● **Work item**: Repeat, please, only the lines from the top of the data down to the line with "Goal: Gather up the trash"; include both of those lines.

● **Provided data**:
# # # #

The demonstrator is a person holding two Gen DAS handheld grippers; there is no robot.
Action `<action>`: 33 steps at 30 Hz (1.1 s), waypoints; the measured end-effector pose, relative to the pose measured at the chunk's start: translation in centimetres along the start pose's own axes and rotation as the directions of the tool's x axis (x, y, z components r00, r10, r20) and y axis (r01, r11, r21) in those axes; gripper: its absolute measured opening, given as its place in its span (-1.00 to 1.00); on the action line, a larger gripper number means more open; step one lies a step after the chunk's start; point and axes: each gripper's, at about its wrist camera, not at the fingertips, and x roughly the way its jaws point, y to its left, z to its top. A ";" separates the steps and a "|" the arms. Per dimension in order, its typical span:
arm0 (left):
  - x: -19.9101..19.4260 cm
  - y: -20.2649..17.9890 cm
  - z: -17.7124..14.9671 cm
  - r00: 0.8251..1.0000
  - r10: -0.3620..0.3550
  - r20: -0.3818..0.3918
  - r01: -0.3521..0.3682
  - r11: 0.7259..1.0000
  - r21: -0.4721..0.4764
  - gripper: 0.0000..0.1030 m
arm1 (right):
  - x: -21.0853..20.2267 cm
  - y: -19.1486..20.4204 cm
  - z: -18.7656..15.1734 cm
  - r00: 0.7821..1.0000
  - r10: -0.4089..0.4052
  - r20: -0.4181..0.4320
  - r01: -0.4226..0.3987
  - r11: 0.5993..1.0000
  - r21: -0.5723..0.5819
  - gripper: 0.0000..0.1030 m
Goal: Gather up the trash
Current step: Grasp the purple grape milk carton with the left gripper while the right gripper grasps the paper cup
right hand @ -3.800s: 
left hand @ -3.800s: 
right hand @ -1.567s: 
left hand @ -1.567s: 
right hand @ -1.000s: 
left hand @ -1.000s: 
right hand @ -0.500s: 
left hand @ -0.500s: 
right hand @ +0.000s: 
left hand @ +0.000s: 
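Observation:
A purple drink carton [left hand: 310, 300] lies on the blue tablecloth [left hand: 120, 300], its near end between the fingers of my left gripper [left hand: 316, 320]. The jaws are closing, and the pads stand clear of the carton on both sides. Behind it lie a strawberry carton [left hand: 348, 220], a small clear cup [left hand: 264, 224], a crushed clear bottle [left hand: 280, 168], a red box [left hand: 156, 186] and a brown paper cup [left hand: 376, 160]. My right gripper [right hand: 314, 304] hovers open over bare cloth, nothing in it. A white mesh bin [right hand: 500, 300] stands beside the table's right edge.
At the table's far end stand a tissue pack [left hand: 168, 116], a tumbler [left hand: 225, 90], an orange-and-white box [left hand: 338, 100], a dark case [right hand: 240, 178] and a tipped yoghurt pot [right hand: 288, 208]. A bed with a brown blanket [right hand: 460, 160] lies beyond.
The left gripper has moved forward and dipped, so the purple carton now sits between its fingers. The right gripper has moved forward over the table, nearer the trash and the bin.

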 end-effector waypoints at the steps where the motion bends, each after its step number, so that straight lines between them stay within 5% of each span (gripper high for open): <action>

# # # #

● **Solution below**:
The demonstrator is a person holding two Gen DAS handheld grippers; there is no robot.
Action `<action>`: 33 steps at 30 Hz (1.1 s), waypoints; the measured end-effector pose, relative to the pose measured at the chunk's start: translation in centimetres along the start pose's own axes and rotation as the directions of the tool's x axis (x, y, z components r00, r10, r20) and y axis (r01, r11, r21) in those axes; gripper: its absolute measured opening, given as its place in its span (-1.00 to 1.00); on the action line, a larger gripper number means more open; step one lies a step after the chunk's start; point and axes: each gripper's, at about its wrist camera, not at the fingertips, and x roughly the way its jaws point, y to its left, z to its top. A ";" separates the steps and a "|" the arms. Per dimension in order, its typical span:
arm0 (left):
  - x: -19.9101..19.4260 cm
  - y: -20.2649..17.9890 cm
  - z: -17.7124..14.9671 cm
  - r00: 0.8251..1.0000
  - r10: -0.3620..0.3550
  - r20: -0.3818..0.3918
  - r01: -0.3521..0.3682
  - r11: 0.7259..1.0000
  - r21: -0.4721..0.4764
  - gripper: 0.0000..0.1030 m
arm1 (right):
  - x: -21.0853..20.2267 cm
  - y: -19.1486..20.4204 cm
  - z: -18.7656..15.1734 cm
  - r00: 0.7821..1.0000
  - r10: -0.4089..0.4052
  - r20: -0.4181..0.4320
  - r01: -0.4226..0.3987
  - r11: 0.5993..1.0000
  - r21: -0.5723..0.5819
  - gripper: 0.0000..0.1030 m
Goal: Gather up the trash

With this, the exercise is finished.